## THE PROBLEM
From the entries below, reproduce exactly the line containing "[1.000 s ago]", the line containing "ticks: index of", and every line in between, with nothing added.

(RECORDS SUPPLIED)

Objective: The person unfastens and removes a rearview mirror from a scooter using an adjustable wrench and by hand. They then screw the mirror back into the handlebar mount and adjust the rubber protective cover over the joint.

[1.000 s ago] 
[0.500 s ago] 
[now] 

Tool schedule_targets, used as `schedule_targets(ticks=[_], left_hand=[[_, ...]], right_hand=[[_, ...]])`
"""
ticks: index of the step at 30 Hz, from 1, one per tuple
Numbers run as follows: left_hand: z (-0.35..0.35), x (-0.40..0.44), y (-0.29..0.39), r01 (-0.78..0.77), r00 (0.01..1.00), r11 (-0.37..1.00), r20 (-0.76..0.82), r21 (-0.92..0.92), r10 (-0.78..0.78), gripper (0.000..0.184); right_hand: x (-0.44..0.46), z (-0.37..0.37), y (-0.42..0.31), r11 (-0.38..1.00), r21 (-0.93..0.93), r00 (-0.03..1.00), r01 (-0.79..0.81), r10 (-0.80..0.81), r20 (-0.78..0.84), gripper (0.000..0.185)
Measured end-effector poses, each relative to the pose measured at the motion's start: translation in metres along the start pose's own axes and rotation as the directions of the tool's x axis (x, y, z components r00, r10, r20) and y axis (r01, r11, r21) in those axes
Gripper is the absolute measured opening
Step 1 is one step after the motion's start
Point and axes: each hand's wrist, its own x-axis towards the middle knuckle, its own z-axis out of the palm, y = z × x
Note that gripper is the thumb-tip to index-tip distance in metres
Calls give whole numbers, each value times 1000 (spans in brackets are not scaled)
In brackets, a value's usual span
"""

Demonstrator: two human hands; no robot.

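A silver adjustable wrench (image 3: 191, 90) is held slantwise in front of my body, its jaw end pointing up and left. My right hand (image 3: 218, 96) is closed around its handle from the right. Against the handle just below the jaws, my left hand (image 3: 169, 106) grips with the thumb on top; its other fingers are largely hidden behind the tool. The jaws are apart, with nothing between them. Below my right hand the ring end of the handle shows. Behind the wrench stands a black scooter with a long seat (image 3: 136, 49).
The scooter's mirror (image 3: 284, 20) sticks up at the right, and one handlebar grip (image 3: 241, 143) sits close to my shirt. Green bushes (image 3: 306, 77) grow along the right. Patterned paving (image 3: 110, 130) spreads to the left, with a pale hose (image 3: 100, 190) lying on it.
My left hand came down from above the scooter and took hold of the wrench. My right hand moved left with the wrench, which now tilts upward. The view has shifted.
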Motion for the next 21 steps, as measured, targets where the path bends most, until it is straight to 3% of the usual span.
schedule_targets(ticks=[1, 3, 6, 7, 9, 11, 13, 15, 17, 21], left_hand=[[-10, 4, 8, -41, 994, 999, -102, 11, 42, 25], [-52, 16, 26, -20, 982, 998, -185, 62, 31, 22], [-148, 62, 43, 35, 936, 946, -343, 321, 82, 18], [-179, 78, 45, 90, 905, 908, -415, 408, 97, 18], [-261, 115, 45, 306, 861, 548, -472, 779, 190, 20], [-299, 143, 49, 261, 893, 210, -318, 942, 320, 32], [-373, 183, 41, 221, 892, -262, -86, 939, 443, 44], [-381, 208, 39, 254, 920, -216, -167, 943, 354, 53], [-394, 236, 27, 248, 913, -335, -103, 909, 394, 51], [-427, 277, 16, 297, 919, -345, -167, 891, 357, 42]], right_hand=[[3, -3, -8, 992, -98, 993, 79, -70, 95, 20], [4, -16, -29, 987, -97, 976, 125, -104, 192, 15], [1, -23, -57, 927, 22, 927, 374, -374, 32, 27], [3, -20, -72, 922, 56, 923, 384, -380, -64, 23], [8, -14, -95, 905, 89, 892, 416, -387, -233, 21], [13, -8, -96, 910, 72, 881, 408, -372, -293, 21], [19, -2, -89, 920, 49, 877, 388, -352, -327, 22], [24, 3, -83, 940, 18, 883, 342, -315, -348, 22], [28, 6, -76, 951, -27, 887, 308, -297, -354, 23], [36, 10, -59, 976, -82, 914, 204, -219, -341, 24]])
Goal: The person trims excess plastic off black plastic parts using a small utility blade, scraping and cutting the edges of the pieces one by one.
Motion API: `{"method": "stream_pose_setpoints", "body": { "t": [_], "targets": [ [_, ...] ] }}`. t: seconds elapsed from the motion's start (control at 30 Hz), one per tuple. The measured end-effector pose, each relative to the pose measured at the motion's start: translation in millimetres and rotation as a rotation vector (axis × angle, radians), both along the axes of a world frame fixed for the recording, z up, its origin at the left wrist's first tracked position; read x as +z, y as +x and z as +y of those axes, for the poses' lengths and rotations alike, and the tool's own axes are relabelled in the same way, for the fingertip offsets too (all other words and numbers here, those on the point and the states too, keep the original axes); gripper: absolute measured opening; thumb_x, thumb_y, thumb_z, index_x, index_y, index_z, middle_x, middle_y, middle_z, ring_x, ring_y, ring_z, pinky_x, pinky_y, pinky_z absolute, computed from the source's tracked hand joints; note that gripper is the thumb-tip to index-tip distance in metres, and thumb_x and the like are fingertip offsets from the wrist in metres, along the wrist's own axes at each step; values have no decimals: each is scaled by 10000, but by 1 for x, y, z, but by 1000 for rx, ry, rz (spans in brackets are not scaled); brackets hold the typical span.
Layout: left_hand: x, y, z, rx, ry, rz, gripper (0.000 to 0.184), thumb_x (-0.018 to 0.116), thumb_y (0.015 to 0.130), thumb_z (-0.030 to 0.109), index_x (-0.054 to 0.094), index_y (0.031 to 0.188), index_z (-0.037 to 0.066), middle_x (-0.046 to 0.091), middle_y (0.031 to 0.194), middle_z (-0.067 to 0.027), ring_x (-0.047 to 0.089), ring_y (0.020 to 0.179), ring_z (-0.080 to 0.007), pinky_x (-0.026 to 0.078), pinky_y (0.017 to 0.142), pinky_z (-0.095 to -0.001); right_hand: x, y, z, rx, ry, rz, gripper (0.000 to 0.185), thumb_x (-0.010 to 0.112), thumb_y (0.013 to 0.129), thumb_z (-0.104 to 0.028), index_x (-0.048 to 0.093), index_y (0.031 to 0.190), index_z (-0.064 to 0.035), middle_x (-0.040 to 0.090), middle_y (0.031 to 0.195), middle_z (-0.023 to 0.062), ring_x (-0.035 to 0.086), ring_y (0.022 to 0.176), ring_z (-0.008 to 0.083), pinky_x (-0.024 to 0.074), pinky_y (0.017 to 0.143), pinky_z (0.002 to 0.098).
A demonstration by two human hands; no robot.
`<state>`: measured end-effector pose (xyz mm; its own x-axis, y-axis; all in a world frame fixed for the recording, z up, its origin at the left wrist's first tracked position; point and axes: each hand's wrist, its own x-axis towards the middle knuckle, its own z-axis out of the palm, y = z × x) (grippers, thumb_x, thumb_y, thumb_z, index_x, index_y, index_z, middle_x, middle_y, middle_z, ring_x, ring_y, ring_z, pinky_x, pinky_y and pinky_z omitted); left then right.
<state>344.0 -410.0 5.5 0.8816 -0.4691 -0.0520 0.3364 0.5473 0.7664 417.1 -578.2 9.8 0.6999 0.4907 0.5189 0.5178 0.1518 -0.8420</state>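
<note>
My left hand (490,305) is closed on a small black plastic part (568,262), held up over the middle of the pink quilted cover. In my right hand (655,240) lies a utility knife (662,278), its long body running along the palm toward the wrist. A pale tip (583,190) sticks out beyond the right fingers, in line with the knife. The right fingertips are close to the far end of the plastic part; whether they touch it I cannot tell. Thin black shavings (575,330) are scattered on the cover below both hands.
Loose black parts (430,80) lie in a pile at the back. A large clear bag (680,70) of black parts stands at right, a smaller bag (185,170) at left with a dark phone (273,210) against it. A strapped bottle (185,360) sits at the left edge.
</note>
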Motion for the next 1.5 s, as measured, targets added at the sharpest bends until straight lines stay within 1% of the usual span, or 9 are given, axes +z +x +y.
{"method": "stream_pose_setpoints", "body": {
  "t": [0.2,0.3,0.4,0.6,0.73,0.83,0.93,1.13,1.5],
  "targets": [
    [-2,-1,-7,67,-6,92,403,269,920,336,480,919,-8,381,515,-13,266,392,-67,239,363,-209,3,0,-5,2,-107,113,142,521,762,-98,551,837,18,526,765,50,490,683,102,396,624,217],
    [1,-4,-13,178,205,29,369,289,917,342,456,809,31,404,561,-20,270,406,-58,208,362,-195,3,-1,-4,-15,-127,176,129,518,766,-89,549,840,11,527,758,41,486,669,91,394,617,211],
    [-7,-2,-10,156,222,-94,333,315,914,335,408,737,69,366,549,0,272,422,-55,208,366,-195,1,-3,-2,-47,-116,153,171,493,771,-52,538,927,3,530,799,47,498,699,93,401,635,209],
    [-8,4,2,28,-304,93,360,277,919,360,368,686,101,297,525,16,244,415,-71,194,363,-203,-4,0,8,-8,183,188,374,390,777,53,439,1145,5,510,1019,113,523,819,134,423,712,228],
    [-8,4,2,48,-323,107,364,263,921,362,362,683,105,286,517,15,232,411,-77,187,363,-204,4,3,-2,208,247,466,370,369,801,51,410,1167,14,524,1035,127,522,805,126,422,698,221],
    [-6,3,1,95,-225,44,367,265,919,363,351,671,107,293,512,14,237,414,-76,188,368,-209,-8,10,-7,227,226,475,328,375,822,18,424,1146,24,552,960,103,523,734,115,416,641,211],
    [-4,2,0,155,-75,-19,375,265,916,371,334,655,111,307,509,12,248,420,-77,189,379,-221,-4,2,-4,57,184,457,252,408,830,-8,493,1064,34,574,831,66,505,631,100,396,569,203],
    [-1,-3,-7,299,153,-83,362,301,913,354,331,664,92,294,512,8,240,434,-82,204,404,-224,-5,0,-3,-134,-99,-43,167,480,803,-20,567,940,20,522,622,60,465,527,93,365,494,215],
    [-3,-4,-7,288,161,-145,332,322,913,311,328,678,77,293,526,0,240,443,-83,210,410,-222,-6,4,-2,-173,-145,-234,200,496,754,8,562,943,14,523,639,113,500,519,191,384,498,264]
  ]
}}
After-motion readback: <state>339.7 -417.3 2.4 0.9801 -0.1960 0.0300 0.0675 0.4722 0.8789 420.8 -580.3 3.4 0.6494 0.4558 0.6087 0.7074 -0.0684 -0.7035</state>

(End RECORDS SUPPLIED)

## YOUR SOLUTION
[1.000 s ago] 
[0.500 s ago] 
[now] 

Tool schedule_targets, used as `schedule_targets(ticks=[_], left_hand=[[_, ...]], right_hand=[[_, ...]])`
"""
ticks: index of the step at 30 Hz, from 1, one per tuple

The answer to this exercise has been fully stated.